→ **Work to complete**
Without any pictures, retype exactly the lines that begin at the one holding "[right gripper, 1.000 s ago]" and end at the last line of the data below.

(Stored data)
↓↓↓
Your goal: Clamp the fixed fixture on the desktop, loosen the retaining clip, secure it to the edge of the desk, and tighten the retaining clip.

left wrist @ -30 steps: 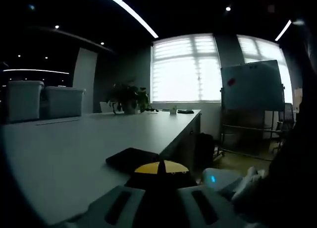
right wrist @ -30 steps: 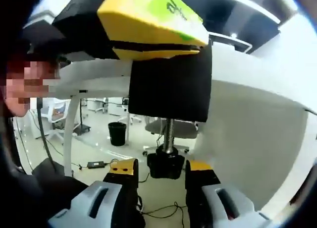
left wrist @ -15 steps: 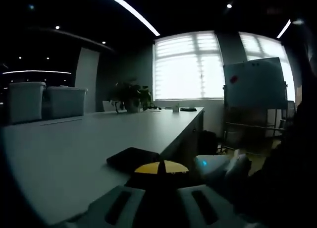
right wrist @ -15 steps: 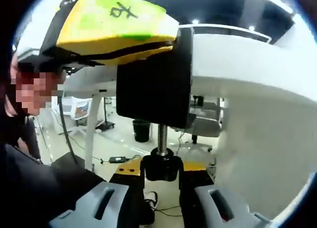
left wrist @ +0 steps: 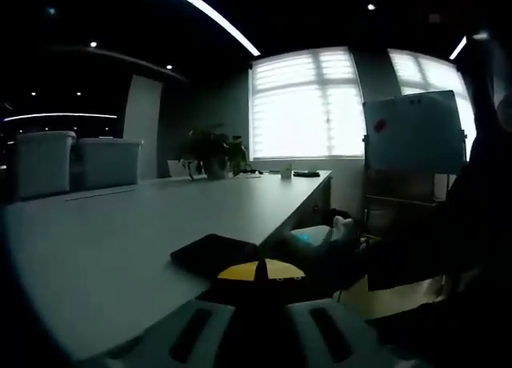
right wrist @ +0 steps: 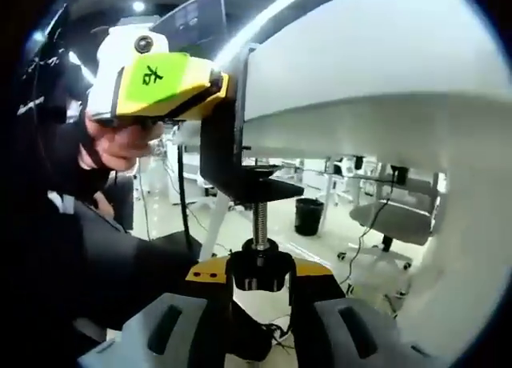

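Clamp [right wrist: 240,172] hooked on the white bench [right wrist: 360,64] edge — its screw knob [right wrist: 258,270] pinched between the right gripper [right wrist: 258,282] jaws below. Left gripper [left wrist: 260,284] grips the yellow-topped upper body [left wrist: 260,270] on the benchtop, jaws closed on it.

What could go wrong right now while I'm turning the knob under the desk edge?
The right gripper pinches only the small black knob, so its jaws could slip off mid-turn. The clamp may shift on the desk edge if the left gripper eases before the screw is snug. Over-tightening could mark the desk.
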`<action>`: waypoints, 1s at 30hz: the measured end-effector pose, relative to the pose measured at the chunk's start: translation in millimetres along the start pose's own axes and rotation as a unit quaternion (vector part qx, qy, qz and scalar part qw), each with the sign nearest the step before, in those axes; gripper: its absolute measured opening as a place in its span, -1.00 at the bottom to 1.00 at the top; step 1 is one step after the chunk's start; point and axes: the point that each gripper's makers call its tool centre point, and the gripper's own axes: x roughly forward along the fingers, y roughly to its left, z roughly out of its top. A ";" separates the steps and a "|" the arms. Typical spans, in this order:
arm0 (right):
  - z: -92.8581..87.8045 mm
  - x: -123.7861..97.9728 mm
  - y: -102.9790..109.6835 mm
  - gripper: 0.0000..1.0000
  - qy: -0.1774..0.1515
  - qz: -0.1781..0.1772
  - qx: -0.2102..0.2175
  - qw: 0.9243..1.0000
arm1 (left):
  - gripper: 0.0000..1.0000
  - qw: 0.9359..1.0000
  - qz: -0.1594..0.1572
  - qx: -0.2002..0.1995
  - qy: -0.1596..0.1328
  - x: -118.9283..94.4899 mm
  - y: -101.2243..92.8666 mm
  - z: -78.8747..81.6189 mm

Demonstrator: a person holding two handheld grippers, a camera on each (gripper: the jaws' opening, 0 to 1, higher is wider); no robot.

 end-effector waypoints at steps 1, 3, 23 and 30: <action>-0.1 -0.1 1.6 -0.50 0.000 0.000 0.002 1.000 | -0.98 1.000 0.000 0.000 0.000 0.0 0.1 -0.2; -0.1 0.6 3.0 -0.50 -0.002 -0.002 0.006 1.000 | -0.98 1.000 -0.002 -0.001 -0.002 -0.1 0.2 -0.5; -10.3 -34.7 -7.4 -0.78 0.062 -0.297 -0.018 0.953 | -0.98 1.000 -0.018 0.003 -0.013 -2.0 -2.6 0.0; 2.8 -35.0 -0.6 -0.26 0.007 -0.336 0.008 0.942 | -0.98 1.000 -0.021 0.001 -0.015 -2.8 -3.6 0.7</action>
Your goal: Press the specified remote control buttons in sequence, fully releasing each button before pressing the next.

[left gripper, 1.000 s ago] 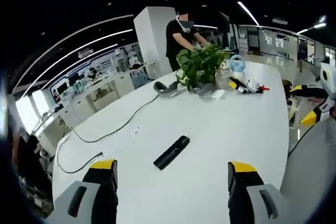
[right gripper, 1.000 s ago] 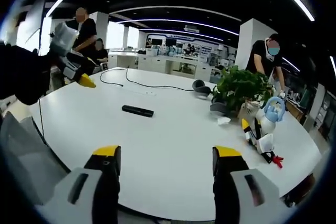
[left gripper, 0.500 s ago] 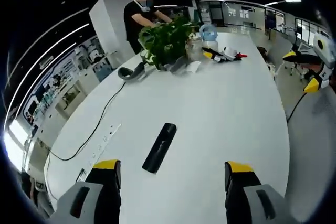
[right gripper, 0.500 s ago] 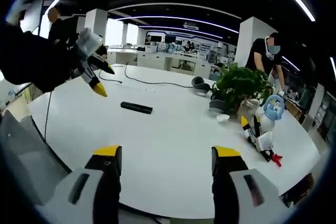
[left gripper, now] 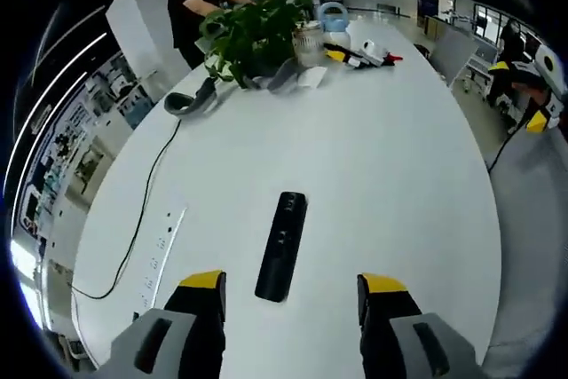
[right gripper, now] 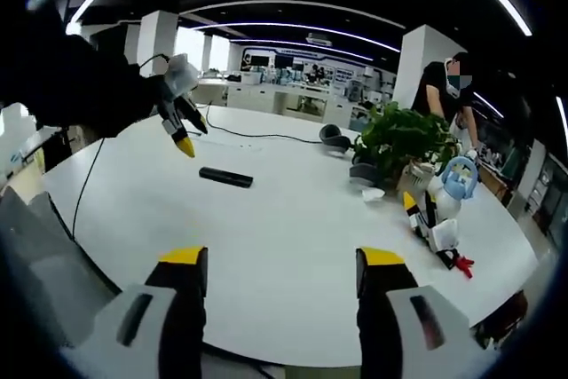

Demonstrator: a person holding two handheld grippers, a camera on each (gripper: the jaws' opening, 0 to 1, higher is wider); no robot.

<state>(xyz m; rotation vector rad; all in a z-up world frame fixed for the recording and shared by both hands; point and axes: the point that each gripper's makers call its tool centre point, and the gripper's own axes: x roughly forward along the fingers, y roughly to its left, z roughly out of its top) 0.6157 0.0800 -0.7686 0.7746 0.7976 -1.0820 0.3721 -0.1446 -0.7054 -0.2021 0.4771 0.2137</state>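
The slim black remote control [left gripper: 282,245] lies on the white tabletop [left gripper: 382,175] just ahead of the left gripper [left gripper: 291,290], long axis pointing away between its spread fingers. The right gripper [right gripper: 280,265], fingers also spread, is well apart from it.

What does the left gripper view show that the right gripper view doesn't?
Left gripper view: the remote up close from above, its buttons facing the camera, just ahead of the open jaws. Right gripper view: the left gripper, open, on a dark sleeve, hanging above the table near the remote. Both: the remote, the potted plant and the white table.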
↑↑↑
→ **Solution to this task**
[right gripper, 1.000 s ago] 
[left gripper, 0.500 s ago] 
[right gripper, 0.500 s ago] 
[left gripper, now] 
[right gripper, now] 

Demonstrator: a person holding two handheld grippers, a camera on each (gripper: the jaws' opening, 0 to 1, higher is wider); no robot.

<state>(xyz m; rotation vector rad; all in a z-up world frame fixed for the recording and shared by both hands; point and axes: the point that each gripper's makers call its tool centre point, and the gripper's own axes: x roughly forward along the fingers, y roughly to its left, z roughly out of its top) 0.6157 0.0800 -0.7686 0.7746 0.7976 -1.0820 0.3721 -0.1446 -0.7054 -0.2021 0.4771 0.2137</state>
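The slim black remote control [left gripper: 282,245] lies on the white tabletop [left gripper: 382,175] just ahead of the left gripper [left gripper: 291,290], long axis pointing away between its spread fingers. The right gripper [right gripper: 280,265], fingers also spread, is well apart from it.

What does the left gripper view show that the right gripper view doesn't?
Left gripper view: the remote up close from above, its buttons facing the camera, just ahead of the open jaws. Right gripper view: the left gripper, open, on a dark sleeve, hanging above the table near the remote. Both: the remote, the potted plant and the white table.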

The requested output has now been given in full.